- **Problem to solve**: Please give, word for word, the line containing "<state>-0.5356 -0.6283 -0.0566" and every line that comes after it in the data below.

[Start of Attachment]

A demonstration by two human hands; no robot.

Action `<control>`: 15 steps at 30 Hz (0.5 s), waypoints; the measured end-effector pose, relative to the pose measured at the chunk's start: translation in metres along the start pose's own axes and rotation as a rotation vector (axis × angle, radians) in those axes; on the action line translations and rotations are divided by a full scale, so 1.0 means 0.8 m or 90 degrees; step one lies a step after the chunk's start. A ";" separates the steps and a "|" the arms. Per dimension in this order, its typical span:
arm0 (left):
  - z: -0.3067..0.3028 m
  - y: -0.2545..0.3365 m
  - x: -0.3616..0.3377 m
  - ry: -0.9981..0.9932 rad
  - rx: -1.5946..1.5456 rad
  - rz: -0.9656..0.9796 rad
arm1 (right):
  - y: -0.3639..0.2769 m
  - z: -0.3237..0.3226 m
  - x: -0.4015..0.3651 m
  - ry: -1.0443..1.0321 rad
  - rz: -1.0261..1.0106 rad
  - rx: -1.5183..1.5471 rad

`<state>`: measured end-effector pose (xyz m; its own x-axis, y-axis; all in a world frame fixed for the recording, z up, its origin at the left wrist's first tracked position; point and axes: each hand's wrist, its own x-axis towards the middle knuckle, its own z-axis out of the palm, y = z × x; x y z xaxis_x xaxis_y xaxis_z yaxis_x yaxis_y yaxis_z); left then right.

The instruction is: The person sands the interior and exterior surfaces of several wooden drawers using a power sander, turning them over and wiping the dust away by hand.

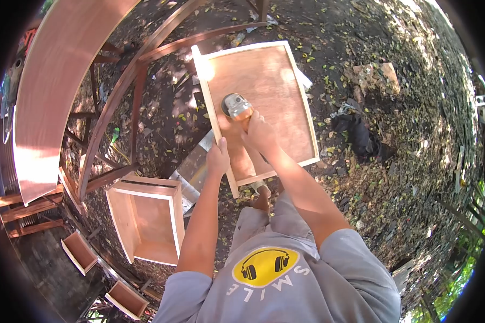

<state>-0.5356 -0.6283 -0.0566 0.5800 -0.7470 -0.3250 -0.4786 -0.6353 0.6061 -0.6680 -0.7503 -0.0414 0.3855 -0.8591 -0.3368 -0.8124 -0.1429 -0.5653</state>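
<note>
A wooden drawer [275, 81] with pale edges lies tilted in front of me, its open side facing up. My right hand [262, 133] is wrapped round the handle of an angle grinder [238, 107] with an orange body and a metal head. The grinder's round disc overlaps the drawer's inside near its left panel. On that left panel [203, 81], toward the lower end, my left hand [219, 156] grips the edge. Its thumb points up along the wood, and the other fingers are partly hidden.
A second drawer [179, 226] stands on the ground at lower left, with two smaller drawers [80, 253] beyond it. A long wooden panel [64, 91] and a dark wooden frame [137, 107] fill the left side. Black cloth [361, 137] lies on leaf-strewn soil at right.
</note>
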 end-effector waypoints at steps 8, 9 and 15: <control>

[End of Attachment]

- **Problem solution**:
<state>-0.5356 -0.6283 -0.0566 0.5800 -0.7470 -0.3250 -0.4786 -0.6353 0.6061 -0.6680 -0.7503 -0.0414 0.3855 -0.8591 -0.3368 -0.8124 -0.1429 -0.5653</state>
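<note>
A wooden drawer [275, 81] with pale edges lies tilted in front of me, its open side facing up. My right hand [262, 133] is wrapped round the handle of an angle grinder [238, 107] with an orange body and a metal head. The grinder's round disc overlaps the drawer's inside near its left panel. On that left panel [203, 81], toward the lower end, my left hand [219, 156] grips the edge. Its thumb points up along the wood, and the other fingers are partly hidden.
A second drawer [179, 226] stands on the ground at lower left, with two smaller drawers [80, 253] beyond it. A long wooden panel [64, 91] and a dark wooden frame [137, 107] fill the left side. Black cloth [361, 137] lies on leaf-strewn soil at right.
</note>
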 end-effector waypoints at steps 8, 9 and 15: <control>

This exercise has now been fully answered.